[Items from a dataset]
=-=-=
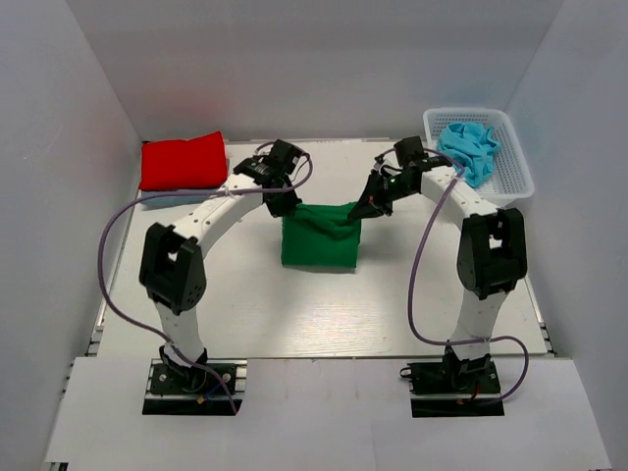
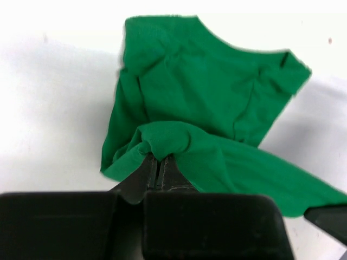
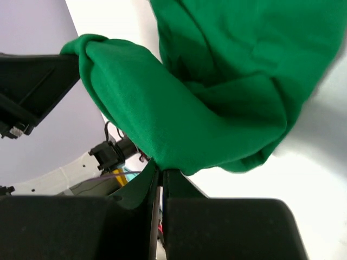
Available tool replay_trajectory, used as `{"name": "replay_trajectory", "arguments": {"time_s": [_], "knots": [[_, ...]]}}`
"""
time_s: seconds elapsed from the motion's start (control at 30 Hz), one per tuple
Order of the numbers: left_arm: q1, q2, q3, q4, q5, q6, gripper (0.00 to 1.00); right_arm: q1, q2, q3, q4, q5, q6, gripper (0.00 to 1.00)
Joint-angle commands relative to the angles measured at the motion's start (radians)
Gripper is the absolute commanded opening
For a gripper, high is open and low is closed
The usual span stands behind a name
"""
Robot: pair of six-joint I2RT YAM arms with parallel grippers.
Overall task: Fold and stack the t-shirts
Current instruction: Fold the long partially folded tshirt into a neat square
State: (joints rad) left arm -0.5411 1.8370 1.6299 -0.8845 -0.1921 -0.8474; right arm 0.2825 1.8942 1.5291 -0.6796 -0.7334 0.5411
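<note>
Green t-shirt (image 1: pixel 322 245): your left claw (image 2: pixel 157 162) pinches one upper corner, your right claw (image 3: pixel 161 172) the other, over the table (image 1: pixel 245 304).

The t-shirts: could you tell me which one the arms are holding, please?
The dark green t-shirt, mid-table: left gripper and right gripper grip its top corners. The red t-shirt lies folded far left; the turquoise t-shirt sits in the basket.

We cannot see the fingertips of the left hand (image 2: pixel 157 166) or the right hand (image 3: pixel 161 174), buried in folds of the green t-shirt (image 2: pixel 217 97), which the right wrist view cuts off at top and right, while a pale blue cloth (image 1: pixel 167 199) shows only a sliver beneath the red t-shirt (image 1: pixel 183 162).
</note>
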Motion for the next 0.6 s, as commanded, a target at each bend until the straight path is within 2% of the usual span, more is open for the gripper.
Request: {"name": "replay_trajectory", "arguments": {"time_s": [0.0,0.17,0.23,0.27,0.33,0.37,0.4,0.43,0.47,0.5,0.57], "knots": [[0.035,0.057,0.099,-0.002,-0.015,0.016,0.0,-0.025,0.058,0.081,0.028,-0.029,0.011,0.0],[0.058,0.162,0.186,0.031,-0.006,0.025,0.0,-0.048,0.192,0.182,0.106,0.023,0.046,0.0],[0.067,0.203,0.237,0.032,-0.039,0.025,0.0,-0.048,0.227,0.21,0.199,0.043,0.039,0.0],[0.076,0.246,0.254,0.032,-0.055,0.025,0.1,-0.051,0.288,0.271,0.212,0.043,0.039,0.03],[0.086,0.287,0.306,0.071,-0.055,0.025,0.46,-0.052,0.325,0.311,0.274,0.046,0.028,0.08],[0.095,0.3,0.306,0.106,-0.055,0.043,0.88,-0.054,0.362,0.342,0.297,0.066,0.036,0.29],[0.095,0.32,0.317,0.131,-0.069,0.06,1.0,-0.055,0.373,0.345,0.328,0.101,0.017,0.49],[0.105,0.32,0.338,0.169,-0.069,0.074,1.0,-0.057,0.388,0.367,0.395,0.129,0.011,0.7],[0.105,0.336,0.363,0.154,-0.069,0.074,1.0,-0.055,0.407,0.417,0.393,0.143,-0.006,0.86],[0.118,0.337,0.405,0.141,-0.057,0.074,1.0,-0.055,0.416,0.475,0.362,0.14,-0.044,0.9],[0.118,0.337,0.415,0.13,-0.034,0.083,1.0,-0.051,0.39,0.502,0.301,0.172,-0.119,0.9]]}}
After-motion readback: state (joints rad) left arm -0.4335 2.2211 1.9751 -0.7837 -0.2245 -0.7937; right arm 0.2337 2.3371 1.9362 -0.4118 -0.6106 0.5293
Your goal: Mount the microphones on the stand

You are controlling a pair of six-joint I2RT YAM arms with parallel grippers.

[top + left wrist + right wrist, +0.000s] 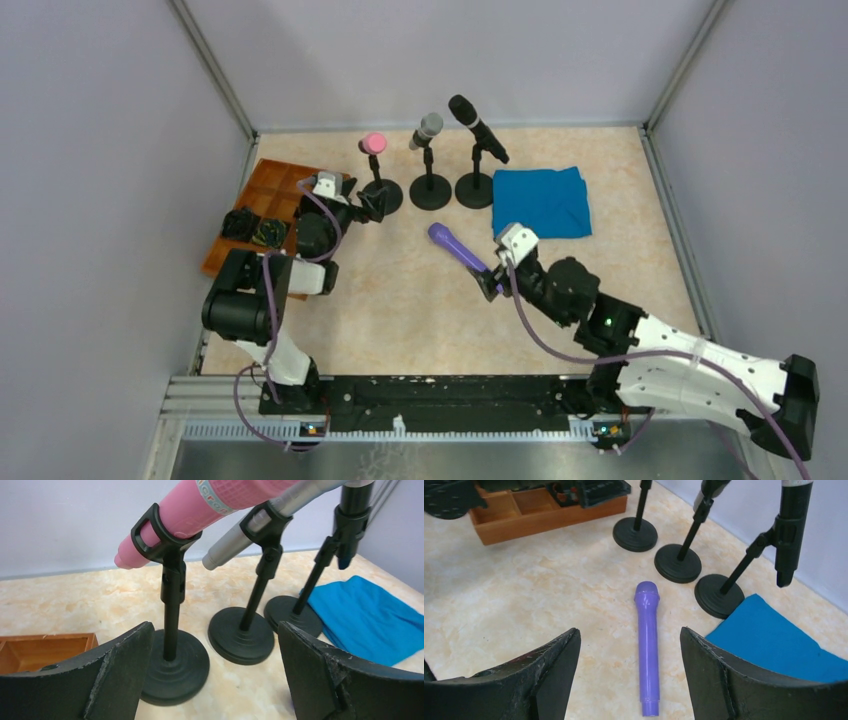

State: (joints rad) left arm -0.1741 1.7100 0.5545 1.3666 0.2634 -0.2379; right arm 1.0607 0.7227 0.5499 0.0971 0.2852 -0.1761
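Note:
Three black stands stand in a row at the back. The pink microphone (200, 505) sits in the clip of the left stand (171, 610), the silver-grey one (232, 542) in the middle stand (260, 585), and the black one (476, 126) in the right stand (476, 185). My left gripper (215, 675) is open just in front of the pink microphone's stand base, holding nothing. The purple microphone (647, 645) lies flat on the table. My right gripper (630, 675) hovers open over its tail end, with a finger on each side and not touching it.
A folded blue cloth (542, 200) lies right of the stands, touching the right stand's base. A wooden compartment tray (262, 200) with small black parts sits at the left, beside my left arm. Grey walls close in the table on three sides.

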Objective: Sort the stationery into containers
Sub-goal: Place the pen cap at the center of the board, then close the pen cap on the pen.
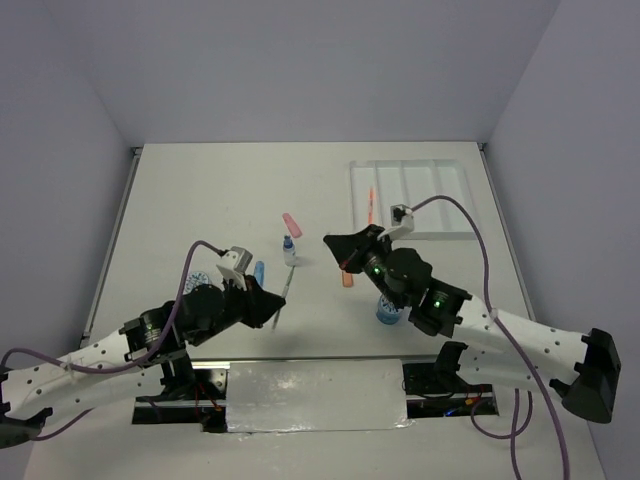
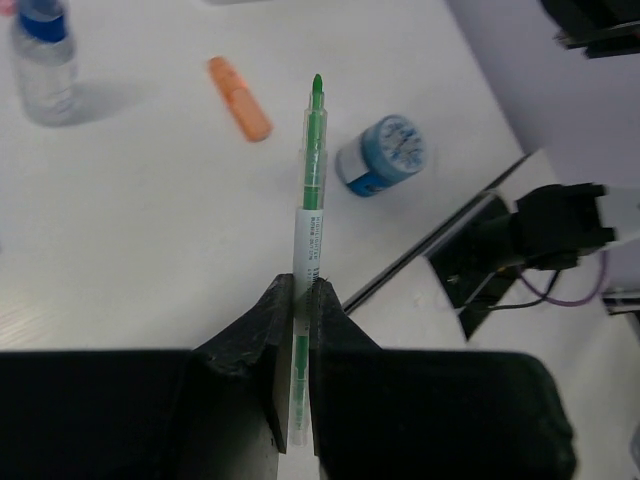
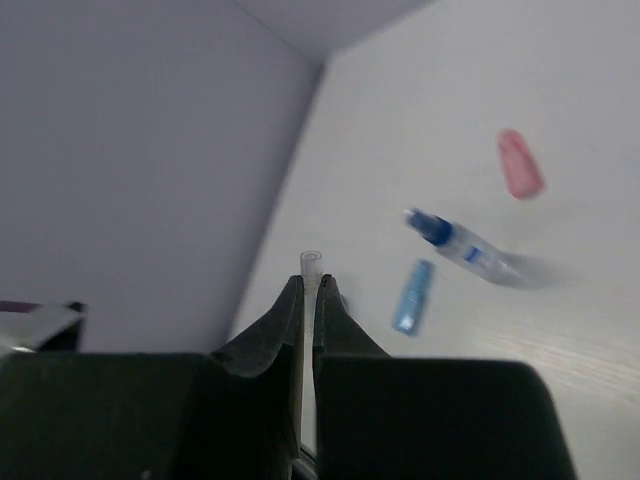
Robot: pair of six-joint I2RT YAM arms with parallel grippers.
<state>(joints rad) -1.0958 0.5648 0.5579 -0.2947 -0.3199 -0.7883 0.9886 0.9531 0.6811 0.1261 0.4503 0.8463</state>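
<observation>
Both the left gripper (image 2: 300, 290) and right gripper (image 3: 307, 290) have matt black plastic fingers. The pen (image 2: 313, 180) in the left is clear glossy plastic with a white paper-like label; the tube (image 3: 309, 268) in the right, clear plastic. The table (image 2: 150, 230) is matt white, faintly grained

White table (image 1: 200, 200) enclosed by pale grey walls (image 1: 60, 150).
</observation>
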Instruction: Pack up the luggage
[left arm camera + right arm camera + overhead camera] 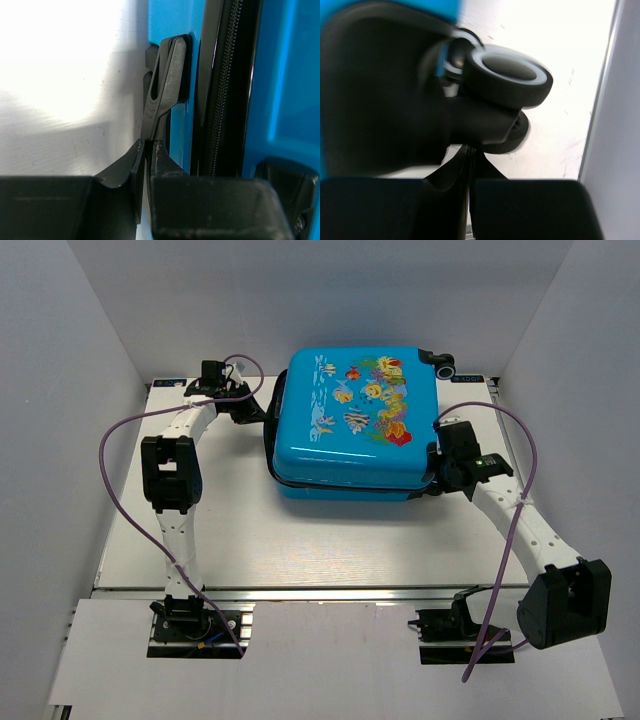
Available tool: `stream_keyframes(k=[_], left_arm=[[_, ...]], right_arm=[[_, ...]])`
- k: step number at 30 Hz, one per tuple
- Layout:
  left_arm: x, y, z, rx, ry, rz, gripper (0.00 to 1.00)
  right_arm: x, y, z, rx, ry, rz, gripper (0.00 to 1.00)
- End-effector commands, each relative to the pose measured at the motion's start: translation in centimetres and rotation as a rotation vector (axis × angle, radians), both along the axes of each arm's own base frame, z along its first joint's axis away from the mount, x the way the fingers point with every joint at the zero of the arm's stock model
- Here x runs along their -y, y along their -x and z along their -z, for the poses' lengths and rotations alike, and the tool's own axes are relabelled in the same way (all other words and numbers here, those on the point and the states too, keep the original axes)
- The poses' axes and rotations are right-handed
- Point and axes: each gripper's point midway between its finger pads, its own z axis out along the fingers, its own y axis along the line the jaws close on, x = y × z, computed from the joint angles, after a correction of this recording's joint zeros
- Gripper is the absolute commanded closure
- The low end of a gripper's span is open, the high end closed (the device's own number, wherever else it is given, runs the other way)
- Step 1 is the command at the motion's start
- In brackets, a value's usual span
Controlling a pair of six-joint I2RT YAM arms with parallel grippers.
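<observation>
Bright-blue fish-print hard-shell luggage (350,430) lies lid-up at the back of the white table (300,540). At the luggage's left edge, left gripper (148,150) pinches the black side handle (165,85). At its right near corner, right gripper (470,167) is closed with nothing seen between the fingers, under a black wheel (507,82). Grey wall (615,150) is close to the right, and there is bare tabletop in front.

luggage (330,455): picture print of fish and coral only; no words or brand legible;
table (250,540): no readable label, number or sign

The top view looks down from above and behind the arm bases, taking in the whole bench (250,540) and luggage (340,455). The left wrist view sits very close at the luggage's 9 o'clock side, the right wrist view close by a wheel (507,75) at 4 o'clock; all three share the luggage.
</observation>
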Motion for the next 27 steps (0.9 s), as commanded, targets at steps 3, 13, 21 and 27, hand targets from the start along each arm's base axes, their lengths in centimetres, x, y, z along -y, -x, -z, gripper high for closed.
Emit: stream_keyframes(k=[3,13,21,27], left_arm=[[-8.9,3.2,12.3,-0.24,-0.32,-0.163,1.0],[-8.3,3.0,11.8,-0.232,-0.283,-0.162,1.0],[-9.0,2.9,12.8,-0.263,-0.328,-0.174,1.0],[-9.7,3.2,12.9,-0.264,-0.369,-0.174,1.0]], right_arm=[[-5.6,-4.8,-12.5,0.406,-0.228,-0.228,1.0],[-9.2,-6.3,-14.4,0.445,-0.256,-0.32,1.0],[-1.3,-2.7,-11.3,0.402,-0.114,0.076,0.11],[2.4,2.8,-6.5,0.231,-0.054,0.226,0.11]])
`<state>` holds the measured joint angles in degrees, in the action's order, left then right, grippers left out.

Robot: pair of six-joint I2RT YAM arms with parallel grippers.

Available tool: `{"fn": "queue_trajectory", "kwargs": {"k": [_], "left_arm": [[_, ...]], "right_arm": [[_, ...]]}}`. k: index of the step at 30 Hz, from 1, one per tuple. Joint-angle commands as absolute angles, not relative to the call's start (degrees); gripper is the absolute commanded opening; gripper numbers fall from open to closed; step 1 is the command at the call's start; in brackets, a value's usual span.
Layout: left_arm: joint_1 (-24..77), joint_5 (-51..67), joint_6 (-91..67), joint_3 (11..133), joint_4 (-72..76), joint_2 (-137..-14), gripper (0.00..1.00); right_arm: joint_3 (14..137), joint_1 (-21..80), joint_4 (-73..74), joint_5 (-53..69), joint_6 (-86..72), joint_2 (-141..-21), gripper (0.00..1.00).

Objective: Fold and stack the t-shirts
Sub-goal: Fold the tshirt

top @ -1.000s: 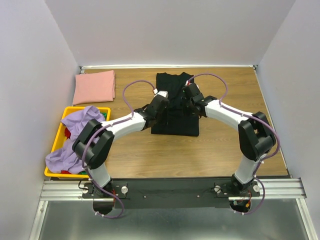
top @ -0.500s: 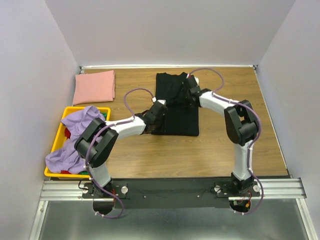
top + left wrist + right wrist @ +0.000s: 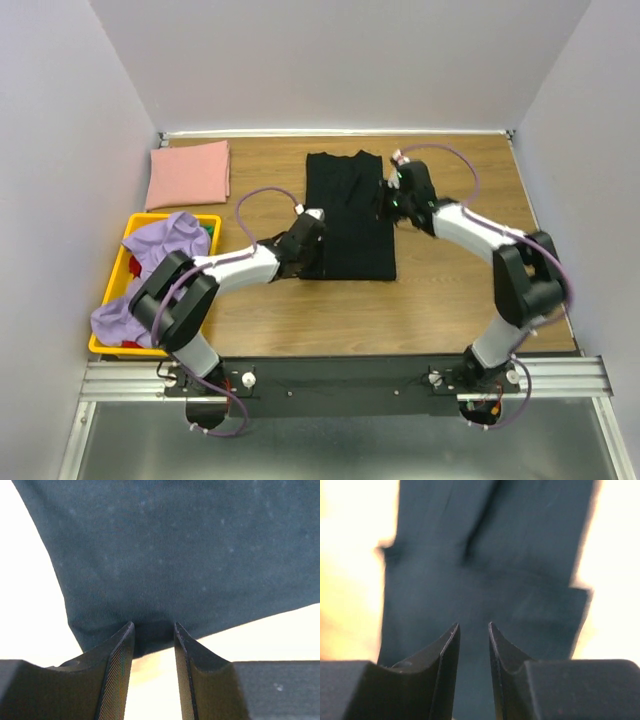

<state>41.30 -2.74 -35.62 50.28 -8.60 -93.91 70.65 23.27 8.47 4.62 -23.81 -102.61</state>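
The black t-shirt (image 3: 350, 215) lies flat on the table as a long narrow strip, its neck end toward the back wall. My left gripper (image 3: 310, 256) sits low at the strip's left edge near the front corner. In the left wrist view its jaws (image 3: 154, 626) stand open with the black t-shirt's (image 3: 175, 550) edge right at the tips. My right gripper (image 3: 391, 203) hovers at the strip's right edge, open (image 3: 473, 625) over the black cloth (image 3: 490, 555), nothing pinched. A folded pink t-shirt (image 3: 189, 173) lies at the back left. A lavender t-shirt (image 3: 150, 270) is heaped over the crate.
The yellow plastic crate (image 3: 140, 217) stands against the left wall, with other coloured items under the lavender cloth. White walls close in the table on three sides. Bare wood shows to the right of the black shirt and in front of it.
The black shirt, bunched at its upper part before, now lies smooth and longer. My right gripper moved from the shirt's top out to its right edge. My left gripper drew back toward the front left.
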Motion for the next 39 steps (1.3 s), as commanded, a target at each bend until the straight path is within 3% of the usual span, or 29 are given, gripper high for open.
{"fn": "queue_trajectory", "kwargs": {"k": [1, 5, 9, 16, 23, 31, 39], "left_arm": [[41.8, -3.4, -38.8, 47.3, -7.0, -85.7, 0.47], [40.1, 2.4, -42.0, 35.5, 8.9, -72.7, 0.48], [37.3, 9.0, -44.8, 27.5, 25.4, -72.1, 0.47], [35.1, 14.1, -45.2, 29.3, 27.7, -83.0, 0.43], [29.5, 14.9, -53.1, 21.3, 31.0, -85.4, 0.40], [27.1, 16.0, -54.7, 17.8, 32.5, -77.0, 0.39], [29.7, 15.8, -53.3, 25.7, 35.7, -75.8, 0.40]], "right_arm": [[54.9, 23.5, -6.0, 21.9, -32.0, -91.6, 0.37], [38.6, 20.8, -19.2, 33.5, -38.8, -81.3, 0.39], [29.5, 16.2, -32.8, 42.6, -47.4, -80.7, 0.40], [21.1, 12.5, -54.5, 49.0, -55.7, -95.4, 0.40], [13.2, 3.4, -75.3, 54.6, -65.3, -113.6, 0.36], [14.4, 4.0, -71.7, 55.3, -67.9, -100.5, 0.42], [23.6, 9.0, -65.2, 50.0, -67.7, -96.0, 0.52]]}}
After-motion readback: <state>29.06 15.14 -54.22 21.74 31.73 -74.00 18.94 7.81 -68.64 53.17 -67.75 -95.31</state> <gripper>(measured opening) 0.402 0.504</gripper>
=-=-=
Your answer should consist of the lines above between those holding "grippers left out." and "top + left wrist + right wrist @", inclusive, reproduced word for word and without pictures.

**Answer**.
`<state>` holds the measured joint angles in degrees, in the action's order, left then right, grippers left out.

Robot: pair of six-joint I2RT YAM arms with parallel grippers.

Available tool: `{"fn": "queue_trajectory", "kwargs": {"k": [_], "left_arm": [[_, ...]], "right_arm": [[_, ...]]}}`. k: index of the step at 30 Hz, from 1, one per tuple. Joint-angle commands as absolute angles, not relative to the call's start (degrees); gripper is the absolute commanded opening; gripper numbers fall from open to closed; step 1 is the command at the call's start; in brackets, a value's usual span.
Layout: left_arm: joint_1 (-24..77), joint_5 (-51..67), joint_6 (-91..67), joint_3 (11..133), joint_4 (-72..76), joint_2 (-137..-14), gripper (0.00..1.00); right_arm: joint_3 (14..137), joint_1 (-21..80), joint_4 (-73..74), joint_5 (-53..69), joint_6 (-86..72), joint_2 (-141..-21), gripper (0.00..1.00).

Objective: Fold and stack the t-shirts
Sub-goal: Fold the tshirt

top @ -1.000s: 
top @ -0.500s: 
top + left wrist + right wrist @ +0.000s: 

The output is complete as shown.